El rostro de Jack se transformó en una mezcla de rabia y sorpresa. Sus cejas se alzaron y una mueca se dibujó en sus finos labios. 

—¿Sofía? ¿La Sofía que venía a tu casa y te abrazaba como si fuera tu hermana? —cuestionó con un hilo de voz.

—Esa misma —asentí con la cabeza—. Me siento tan estúpida, Jack… confié en los dos. Y ahora estoy sola, por idiota.

—No, Fran. No estás sola —dijo firme, negando con la cabeza. Me tomó el rostro entre las manos, como si necesitara asegurarse de que lo mirara—. Nunca vas a estar sola mientras yo respire. Te lo juro. Aunque no quieras verme y aunque pasen mil años. Porque eres mi mejor amiga y te quiero desde que teníamos nueve años.

Sonreí, inevitablemente. Su amor me sanaba, porque Jack era mucho más que mi mejor amigo, era mi hermano, mi refugio, mi familia…
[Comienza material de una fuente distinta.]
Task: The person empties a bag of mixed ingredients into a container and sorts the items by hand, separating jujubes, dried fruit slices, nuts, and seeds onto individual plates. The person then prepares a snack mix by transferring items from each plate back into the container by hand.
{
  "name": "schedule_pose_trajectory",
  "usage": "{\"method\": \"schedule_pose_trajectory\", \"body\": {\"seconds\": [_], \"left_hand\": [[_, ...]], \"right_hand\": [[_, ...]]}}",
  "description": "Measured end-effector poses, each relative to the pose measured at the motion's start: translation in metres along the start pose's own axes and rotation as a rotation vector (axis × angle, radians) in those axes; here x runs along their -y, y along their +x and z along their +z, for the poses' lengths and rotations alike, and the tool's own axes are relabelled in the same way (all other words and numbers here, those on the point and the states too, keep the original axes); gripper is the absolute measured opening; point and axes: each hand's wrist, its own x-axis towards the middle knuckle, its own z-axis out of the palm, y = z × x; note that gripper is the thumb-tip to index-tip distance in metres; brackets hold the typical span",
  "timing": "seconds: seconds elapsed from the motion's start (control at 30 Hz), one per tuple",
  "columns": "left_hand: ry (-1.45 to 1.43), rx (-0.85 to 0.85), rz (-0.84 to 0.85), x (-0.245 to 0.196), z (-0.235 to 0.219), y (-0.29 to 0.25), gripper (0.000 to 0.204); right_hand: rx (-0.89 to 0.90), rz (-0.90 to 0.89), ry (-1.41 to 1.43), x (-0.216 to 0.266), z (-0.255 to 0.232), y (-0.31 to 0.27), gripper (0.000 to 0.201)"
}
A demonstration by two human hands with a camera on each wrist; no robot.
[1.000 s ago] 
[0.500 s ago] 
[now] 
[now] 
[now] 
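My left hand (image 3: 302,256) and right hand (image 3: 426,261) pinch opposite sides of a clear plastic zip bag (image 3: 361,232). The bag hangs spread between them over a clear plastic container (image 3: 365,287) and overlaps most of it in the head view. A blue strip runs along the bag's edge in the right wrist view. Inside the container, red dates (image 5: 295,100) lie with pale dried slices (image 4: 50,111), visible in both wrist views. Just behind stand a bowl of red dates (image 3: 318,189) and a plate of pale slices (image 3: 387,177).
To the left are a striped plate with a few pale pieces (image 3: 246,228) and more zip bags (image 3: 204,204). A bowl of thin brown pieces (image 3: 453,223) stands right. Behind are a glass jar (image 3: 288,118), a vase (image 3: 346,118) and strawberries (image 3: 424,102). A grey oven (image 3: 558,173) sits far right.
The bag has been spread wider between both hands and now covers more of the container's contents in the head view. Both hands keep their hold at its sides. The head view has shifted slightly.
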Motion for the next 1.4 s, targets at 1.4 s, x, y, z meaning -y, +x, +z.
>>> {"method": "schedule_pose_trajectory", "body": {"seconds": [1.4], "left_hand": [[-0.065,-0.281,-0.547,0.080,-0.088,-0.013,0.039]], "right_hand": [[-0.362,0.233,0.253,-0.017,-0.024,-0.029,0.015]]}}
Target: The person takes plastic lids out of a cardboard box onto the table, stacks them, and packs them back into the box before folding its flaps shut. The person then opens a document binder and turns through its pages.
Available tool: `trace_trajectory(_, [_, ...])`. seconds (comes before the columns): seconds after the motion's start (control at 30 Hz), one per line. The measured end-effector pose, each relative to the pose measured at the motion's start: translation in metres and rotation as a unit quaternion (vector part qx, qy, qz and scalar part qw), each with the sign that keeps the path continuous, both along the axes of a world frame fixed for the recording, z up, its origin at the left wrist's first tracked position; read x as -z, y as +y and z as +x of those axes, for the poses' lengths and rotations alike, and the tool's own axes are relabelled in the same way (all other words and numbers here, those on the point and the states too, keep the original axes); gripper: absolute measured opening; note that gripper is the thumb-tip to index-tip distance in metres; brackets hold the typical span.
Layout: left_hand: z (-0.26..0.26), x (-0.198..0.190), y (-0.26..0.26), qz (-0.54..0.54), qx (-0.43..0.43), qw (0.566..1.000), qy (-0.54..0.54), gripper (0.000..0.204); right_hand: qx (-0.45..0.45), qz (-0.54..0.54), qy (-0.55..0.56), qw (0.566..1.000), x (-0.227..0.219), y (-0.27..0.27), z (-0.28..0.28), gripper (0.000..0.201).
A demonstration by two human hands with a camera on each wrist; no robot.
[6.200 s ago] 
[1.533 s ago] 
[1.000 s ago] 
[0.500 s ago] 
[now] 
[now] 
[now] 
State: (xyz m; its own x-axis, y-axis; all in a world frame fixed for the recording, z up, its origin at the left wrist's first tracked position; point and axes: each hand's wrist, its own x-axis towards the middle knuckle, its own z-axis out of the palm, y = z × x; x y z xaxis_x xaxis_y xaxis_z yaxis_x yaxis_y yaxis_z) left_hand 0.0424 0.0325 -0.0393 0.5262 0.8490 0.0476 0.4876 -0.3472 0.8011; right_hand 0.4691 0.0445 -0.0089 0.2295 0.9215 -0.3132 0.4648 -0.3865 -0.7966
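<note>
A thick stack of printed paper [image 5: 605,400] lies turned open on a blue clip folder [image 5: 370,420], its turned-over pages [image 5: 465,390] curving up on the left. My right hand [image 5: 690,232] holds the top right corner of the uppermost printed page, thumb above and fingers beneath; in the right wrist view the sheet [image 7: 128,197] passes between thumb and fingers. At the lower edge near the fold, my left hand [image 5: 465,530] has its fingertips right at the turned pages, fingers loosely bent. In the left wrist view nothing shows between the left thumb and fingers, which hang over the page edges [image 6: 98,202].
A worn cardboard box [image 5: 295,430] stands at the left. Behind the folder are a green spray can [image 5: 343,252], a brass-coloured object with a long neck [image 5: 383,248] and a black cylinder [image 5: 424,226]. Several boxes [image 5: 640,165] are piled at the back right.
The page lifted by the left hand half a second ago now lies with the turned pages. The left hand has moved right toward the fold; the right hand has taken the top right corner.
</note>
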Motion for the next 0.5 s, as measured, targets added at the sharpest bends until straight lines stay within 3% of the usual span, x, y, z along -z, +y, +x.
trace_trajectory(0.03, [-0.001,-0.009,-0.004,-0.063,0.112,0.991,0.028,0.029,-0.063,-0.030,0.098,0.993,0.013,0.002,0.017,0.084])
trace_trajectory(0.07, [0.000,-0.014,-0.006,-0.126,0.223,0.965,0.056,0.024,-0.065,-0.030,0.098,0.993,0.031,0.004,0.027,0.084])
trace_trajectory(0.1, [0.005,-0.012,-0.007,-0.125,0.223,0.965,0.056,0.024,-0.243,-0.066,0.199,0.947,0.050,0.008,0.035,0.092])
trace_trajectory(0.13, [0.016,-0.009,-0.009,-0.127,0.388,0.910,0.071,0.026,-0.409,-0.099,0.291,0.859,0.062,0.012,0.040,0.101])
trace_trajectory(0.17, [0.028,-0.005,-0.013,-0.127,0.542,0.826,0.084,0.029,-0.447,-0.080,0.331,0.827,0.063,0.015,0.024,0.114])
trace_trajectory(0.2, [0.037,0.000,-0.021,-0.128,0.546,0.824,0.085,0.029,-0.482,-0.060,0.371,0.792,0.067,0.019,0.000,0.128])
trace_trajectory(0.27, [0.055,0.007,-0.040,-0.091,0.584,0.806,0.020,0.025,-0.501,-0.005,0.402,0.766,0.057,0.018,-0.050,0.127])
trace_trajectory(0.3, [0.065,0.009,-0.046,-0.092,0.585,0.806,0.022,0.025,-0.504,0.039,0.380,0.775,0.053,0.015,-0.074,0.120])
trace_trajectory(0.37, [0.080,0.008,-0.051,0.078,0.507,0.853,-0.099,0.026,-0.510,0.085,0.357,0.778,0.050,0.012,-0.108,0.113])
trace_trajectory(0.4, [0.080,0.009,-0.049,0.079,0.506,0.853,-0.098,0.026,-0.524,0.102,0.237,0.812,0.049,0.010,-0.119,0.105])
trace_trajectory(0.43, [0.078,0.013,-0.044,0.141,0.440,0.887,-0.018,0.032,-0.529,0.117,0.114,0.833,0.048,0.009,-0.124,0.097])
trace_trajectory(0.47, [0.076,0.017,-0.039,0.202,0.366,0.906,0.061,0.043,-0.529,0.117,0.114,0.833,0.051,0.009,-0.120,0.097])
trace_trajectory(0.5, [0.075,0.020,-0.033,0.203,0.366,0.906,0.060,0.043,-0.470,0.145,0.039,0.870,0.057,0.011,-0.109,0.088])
—Mírate… eres fuerte, eres buena, y algún día vas a encontrar a alguien que te ame como mereces. Mientras tanto, aprovecha tu vida. Vívela. Haz lo que te dé la gana, sin pedirle permiso a nadie. Nunca más —susurró. 

Su semblante fuerte y seguro me daban tranquilidad. Entonces no pude más y lo abracé con fuerza. Cuando nos separamos, se puso de pie y me tendió la mano.

—Tenemos mucho por hacer —dijo con una sonrisa cómplice— Hay que recuperar el tiempo perdido.

—¿Hacer qué? —pregunté, contagiada por su entusiasmo, pero sin dejar de sentirme miserable.

—Como devolverte a ti misma, Caracolita. Vamos a recuperar a la verdadera Fran.

Y por primera vez en mucho tiempo… sentí que eso era posible.